I had big plans for the ninth year of Bleeding Heartland’s wildflowers series. Most of my ambitions didn’t pan out. I didn’t visit any of my favorite state parks or wildlife preserves and made only one trip to Mike Delaney’s restored Dallas County prairie, a plentiful source of material in the past. I also spent less time on bike trails in 2020, with no farmers market to ride to on Saturday mornings.

Other photographers stepped up to help.
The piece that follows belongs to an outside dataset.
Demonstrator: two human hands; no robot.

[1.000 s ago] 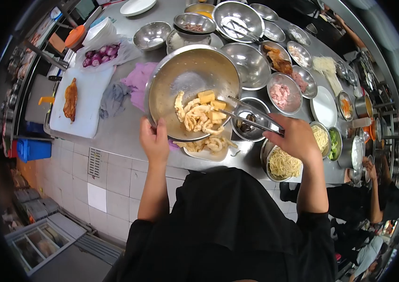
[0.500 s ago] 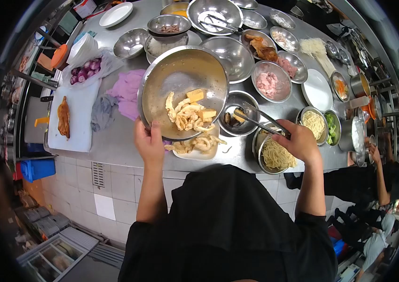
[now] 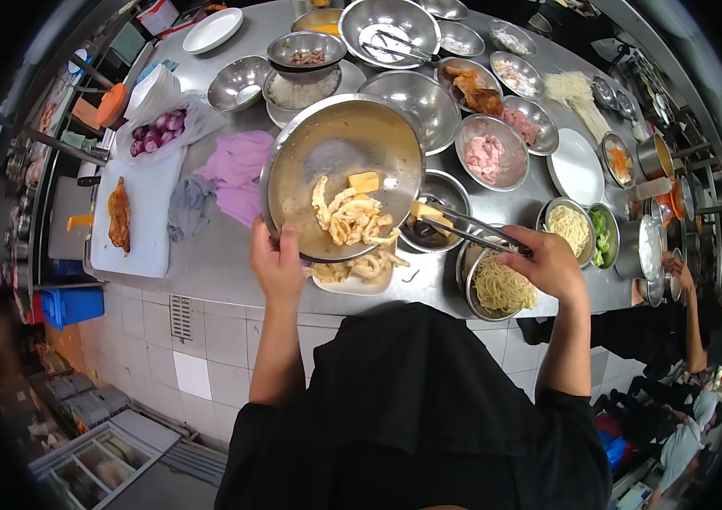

Many thanks to those who authored posts (Katie Byerly, Lora Conrad, Beth Lynch, Emilene Leone, Elizabeth Marilla, Bruce Dickerson, and Patrick Swanson) and those who contributed photographs for one of more of my pieces (in addition to the guest authors, Marla Mertz, Sheryl Rutledge, Leland Searles, Julie Harkey, Wendie Schneider, and Don Weiss).

Iowa wildflower Wednesday will return sometime during the spring of 2021. Please reach out if you have photographs to share, especially of native plants I haven’t featured yet. The full archive of more than 250 posts featuring more than 220 wildflower species is available here.

For those looking for wildflower pictures year round, or seeking help with plant ID, I recommend the Facebook groups Flora of Iowa or Iowa wildflower enthusiasts.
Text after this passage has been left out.